The ethical considerations of jousting
The American Dental Association’s Principles of Ethics and Code of Professional Conduct provides, in pertinent part, “Patients should be informed of their present oral health status without disparaging comment about prior services. Dentists issuing a public statement with respect to the profession shall have a reasonable basis to believe that the comments made are true.”
Similarly, The Principles of Ethics and the Professional Code of Conduct of the New York State Dental Association provide, in pertinent part, “A dentist should exercise care that comments about a prior dentist are truthful, informed and justified, and this might include consulting with the prior dentist to discuss the circumstances and conditions under which treatment was performed.”
Accordingly, it is abundantly clear that comments, whether verbal or written about another dentist’s treatment, must be truthful, informed, justified and non-disparaging. Dentists should understand that patients have access to their dental chart, and critical comments made in the chart can violate the above ethical provisions.
The question arises whether a dentist can or should comment about work done by another dentist. The general answer is “yes,” subject to the ethical provisions set forth above. In fact, dentists have an ethical obligation to inform patients of their findings. These findings should be communicated in an informed factual manner that avoids finger-pointing and disparaging comments. As a final matter, though, while there is nothing in the ethical code that obligates a dentist to comment upon or critique another dentist’s treatment, dentists are required to report instances of gross negligence to the appropriate governmental agency.

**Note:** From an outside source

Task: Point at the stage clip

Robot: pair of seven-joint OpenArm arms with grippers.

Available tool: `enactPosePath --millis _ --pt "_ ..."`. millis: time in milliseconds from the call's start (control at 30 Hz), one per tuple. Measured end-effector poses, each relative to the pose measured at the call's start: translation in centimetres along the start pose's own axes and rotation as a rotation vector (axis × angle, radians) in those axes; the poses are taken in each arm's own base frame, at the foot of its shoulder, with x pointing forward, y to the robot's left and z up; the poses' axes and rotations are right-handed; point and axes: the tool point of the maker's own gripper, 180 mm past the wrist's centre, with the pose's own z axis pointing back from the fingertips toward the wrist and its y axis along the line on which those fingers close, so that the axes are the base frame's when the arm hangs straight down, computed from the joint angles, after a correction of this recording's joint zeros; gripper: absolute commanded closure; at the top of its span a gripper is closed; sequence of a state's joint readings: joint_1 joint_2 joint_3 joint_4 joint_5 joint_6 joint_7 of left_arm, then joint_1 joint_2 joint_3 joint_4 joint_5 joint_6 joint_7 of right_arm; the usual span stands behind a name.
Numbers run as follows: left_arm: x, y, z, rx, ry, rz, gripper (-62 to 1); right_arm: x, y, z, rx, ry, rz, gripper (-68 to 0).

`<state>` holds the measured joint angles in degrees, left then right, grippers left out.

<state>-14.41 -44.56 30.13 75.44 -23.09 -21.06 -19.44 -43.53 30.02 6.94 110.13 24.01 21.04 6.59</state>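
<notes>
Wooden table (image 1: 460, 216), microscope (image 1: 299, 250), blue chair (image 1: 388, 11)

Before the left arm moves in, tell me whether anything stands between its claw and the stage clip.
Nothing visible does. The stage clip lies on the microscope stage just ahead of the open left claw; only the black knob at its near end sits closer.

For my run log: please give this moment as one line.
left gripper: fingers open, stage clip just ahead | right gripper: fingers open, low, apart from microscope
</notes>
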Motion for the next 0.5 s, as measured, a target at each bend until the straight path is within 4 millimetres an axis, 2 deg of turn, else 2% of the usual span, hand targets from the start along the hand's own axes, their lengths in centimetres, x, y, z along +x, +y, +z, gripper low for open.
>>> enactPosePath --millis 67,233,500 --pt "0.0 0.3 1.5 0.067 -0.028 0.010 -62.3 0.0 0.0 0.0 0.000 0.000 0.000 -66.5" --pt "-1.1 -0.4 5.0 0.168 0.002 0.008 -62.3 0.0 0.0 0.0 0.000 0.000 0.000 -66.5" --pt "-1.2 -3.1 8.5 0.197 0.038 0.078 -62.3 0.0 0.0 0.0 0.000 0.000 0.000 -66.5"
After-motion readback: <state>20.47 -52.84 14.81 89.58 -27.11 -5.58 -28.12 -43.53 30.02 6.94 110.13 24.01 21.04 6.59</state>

Practical guidance to avoid jousting in dentistry
It is important that a subsequent treating dentist get the whole story. In addition to your findings and what the patient has said, get the patient’s permission and communicate with the other dentist to determine the circumstances surrounding the treatment. This can include a review of previous dental records and films. You may learn that the patient was noncompliant or that the dentist was not involved in that aspect of the treatment.
Communicate your findings to the patient in a factual manner. Since you did not participate in the other treatment, discuss your findings and potential treatment plan with the patient. Exercise care that comments about other dental treatment are factual, truthful and justifiable. Document your findings and communications in the dental chart objectively.
In general, differences in opinion or preferred treatment do not necessarily indicate poor treatment. Exercise care in discussing “what you would have done differently” so as not to imply that something was done wrong, or a better result could have been possible.
Refrain from writing “to whom it may concern” letters that intentionally or unintentionally criticize another dentist’s treatment. It should be noted that there is no confidentiality in such letters, or the comments contained therein. Therefore, these letters can be used as the foundation for malpractice claims and reports to governmental agencies. Keep in mind that any critical comments that are not truthful or justified can result in an ethical violation against the dentist author. In addition, the dentist author can also be questioned at a deposition about the veracity and accuracy of such comments.
Patients are dependent on the dental profession to provide them with factual and substantiated information about their oral health status. Jousting in dentistry helps neither patients nor the dental profession. In fact, by its definition, jousting is destructive to patient faith in the dental profession, as well as being a contributing factor to encouraging malpractice claims. Dentists should refrain from the temptation to unjustly criticize another dentist’s treatment and leave jousting back in medieval times.